HIO
This library provides elegant functions to manage hdfs filesystem and cloud object stores.
Setup
libraryDependencies += "com.brayanjules" %% "hio" % "0.0.1"
Functions Documentation
Configuration
for authentication, you can use environment variables or provide an xml config file:
- Config File
- To set a configuration file you should follow the official hadoop documentation
- And set the environment variable CONFIG_PATH with the file path where the configuration file is stored
- S3 Example:
<configuration> <property> <name>fs.s3a.access.key</name> <value>AWS access key ID</value> </property> <property> <name>fs.s3a.secret.key</name> <value>AWS secret key</value> </property> </configuration>
- Environment Variables
- AWS
- AWS_ACCESS_KEY_ID
- AWS_SECRET_ACCESS_KEY
- Azure Object Store / Data lake
- AZURE_TENANT_ID
- AZURE_CLIENT_ID
- AZURE_CLIENT_SECRET
- AWS
Create Folder
This function creates a folder in a filesystem/object store based on a given name, the folder name it should follow the rules of the provider.
val root = hio.Path("s3a://bucket_name")
hio.mkdir(root / "path/to/folder")
List Files/Folders
The function search in the given folder and returns the paths of every file or folder within it. It also supports searching given a wildcard.
val wd = hio.Path("s3a://bucket_name/path/to/folders")
hio.ls(wd)
or to search given a wildcard
val wd = hio.Path("s3a://bucket_name/path/to/folders")
hio.ls.withWildCard(wd / "*.txt")
The execution of the function will return an array of string containing the paths as follows:
ArraySeq(
"s3a://bucket_name/path/to/folders/file_1.txt",
"s3a://bucket_name/path/to/folders/file_2.txt",
"s3a://bucket_name/path/to/folders/new_folder")
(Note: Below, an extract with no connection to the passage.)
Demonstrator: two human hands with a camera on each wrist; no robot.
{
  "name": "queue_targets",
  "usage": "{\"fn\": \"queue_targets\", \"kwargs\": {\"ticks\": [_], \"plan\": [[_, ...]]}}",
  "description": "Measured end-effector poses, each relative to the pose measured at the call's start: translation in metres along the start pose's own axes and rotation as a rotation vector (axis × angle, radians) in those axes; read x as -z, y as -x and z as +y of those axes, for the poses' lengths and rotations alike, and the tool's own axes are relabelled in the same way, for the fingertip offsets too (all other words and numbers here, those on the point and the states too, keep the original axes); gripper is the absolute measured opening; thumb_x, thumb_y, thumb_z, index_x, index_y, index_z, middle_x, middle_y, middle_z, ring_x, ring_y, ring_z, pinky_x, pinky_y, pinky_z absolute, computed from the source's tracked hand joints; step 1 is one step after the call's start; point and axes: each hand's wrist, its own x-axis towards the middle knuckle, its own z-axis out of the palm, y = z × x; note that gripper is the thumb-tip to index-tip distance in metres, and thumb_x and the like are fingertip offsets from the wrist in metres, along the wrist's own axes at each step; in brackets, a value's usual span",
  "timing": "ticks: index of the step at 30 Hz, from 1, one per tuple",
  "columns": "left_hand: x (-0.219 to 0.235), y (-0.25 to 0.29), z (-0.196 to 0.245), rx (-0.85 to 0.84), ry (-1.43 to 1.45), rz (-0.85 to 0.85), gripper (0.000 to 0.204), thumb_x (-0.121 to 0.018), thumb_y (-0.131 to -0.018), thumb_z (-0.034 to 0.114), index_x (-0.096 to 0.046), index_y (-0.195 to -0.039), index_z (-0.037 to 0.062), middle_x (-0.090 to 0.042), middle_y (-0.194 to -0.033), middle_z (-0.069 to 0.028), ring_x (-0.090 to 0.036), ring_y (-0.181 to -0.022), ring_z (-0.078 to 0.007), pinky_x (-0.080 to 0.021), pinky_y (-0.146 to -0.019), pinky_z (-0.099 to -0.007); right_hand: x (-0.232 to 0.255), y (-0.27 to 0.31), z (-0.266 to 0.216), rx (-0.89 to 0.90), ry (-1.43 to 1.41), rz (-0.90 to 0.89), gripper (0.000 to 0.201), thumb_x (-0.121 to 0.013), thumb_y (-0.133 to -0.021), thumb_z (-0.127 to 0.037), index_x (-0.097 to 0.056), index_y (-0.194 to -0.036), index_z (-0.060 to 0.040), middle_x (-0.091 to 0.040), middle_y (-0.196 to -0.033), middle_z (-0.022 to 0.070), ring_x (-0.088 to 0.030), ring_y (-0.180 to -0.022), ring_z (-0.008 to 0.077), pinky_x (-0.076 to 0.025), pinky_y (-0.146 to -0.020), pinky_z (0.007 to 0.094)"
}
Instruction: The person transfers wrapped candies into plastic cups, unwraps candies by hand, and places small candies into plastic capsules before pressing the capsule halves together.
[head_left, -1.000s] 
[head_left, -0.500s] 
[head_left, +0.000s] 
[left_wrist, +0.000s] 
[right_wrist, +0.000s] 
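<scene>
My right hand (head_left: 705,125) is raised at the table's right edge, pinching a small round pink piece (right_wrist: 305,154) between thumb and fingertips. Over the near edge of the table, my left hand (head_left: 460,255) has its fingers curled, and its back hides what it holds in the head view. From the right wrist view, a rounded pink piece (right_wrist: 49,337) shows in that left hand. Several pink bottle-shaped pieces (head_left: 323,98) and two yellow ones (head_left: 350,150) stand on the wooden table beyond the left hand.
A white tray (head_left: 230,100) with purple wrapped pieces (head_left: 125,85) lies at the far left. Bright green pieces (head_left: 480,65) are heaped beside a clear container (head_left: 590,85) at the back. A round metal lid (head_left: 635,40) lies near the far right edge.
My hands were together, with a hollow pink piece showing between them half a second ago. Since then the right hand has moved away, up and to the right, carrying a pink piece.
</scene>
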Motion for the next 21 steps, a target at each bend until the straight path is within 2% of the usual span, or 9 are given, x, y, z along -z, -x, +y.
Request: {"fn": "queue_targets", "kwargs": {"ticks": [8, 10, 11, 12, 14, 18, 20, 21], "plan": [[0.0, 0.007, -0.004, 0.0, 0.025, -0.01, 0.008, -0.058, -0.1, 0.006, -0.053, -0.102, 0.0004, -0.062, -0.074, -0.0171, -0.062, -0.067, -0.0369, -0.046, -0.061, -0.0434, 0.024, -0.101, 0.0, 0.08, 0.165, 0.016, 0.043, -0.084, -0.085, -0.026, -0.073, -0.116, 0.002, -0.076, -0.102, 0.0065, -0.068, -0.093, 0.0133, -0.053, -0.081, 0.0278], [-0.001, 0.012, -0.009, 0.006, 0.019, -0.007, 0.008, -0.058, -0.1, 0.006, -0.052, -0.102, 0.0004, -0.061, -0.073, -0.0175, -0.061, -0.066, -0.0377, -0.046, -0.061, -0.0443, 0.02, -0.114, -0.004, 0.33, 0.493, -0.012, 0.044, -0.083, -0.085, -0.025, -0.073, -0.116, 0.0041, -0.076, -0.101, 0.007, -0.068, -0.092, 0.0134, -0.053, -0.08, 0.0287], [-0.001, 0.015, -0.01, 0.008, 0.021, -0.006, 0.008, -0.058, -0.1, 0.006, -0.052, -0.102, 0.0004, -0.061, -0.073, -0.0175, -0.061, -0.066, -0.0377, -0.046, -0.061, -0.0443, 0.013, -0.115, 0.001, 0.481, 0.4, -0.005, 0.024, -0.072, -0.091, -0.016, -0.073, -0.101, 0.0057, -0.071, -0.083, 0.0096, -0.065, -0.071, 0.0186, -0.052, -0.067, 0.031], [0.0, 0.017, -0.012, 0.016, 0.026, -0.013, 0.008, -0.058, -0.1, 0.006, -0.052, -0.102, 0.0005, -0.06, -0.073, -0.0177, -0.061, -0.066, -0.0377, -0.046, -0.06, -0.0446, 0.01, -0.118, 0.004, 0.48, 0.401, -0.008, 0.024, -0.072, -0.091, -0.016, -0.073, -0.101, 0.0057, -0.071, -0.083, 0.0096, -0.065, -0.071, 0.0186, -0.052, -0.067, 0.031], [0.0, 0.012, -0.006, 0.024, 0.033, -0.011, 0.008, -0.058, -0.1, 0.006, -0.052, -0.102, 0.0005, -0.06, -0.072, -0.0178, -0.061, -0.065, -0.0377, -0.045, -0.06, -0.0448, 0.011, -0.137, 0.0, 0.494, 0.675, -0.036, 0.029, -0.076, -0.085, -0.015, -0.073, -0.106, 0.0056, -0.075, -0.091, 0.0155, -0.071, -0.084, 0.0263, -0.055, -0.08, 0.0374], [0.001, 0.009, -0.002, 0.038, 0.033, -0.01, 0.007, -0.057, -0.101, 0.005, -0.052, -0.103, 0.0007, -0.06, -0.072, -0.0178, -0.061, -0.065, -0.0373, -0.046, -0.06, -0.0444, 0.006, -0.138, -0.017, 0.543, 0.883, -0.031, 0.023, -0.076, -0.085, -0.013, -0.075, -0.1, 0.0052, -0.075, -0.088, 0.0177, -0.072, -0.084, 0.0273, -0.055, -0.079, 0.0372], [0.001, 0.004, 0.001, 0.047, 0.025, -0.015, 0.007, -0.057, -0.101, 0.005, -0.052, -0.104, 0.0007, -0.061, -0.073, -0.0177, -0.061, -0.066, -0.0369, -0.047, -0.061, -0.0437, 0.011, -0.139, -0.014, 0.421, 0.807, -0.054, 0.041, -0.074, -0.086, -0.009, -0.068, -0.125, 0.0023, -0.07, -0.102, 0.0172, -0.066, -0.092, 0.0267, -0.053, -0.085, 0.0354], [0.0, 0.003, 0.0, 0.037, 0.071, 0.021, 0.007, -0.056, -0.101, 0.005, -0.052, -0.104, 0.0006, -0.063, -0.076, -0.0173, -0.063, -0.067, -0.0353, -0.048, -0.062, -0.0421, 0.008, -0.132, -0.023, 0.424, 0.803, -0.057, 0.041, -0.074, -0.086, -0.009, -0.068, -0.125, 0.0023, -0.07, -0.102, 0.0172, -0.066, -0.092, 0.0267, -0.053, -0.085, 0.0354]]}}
Note that if you use the wildcard function with only a directory you will not get all the files and folders within it, instead it will return only the given folder. e.g:
val wd = hio.Path("s3a://bucket_name/path/to/folders")
hio.ls.withWildCard(wd)
returns
ArraySeq("s3a://bucket_name/path/to/folders")
Delete Files/Folders
The function remove
permanently deletes files or folders from a filesystem/object store. It is also possible
to recursively deletes sub-folders/files using remove.all
. e.g:
val filePath = hio.Path("s3a://bucket_name/path/to/file")
hio.remove(filePath)
or recursively deletes
val folderPath = hio.Path("s3a://bucket_name/path/to/folder")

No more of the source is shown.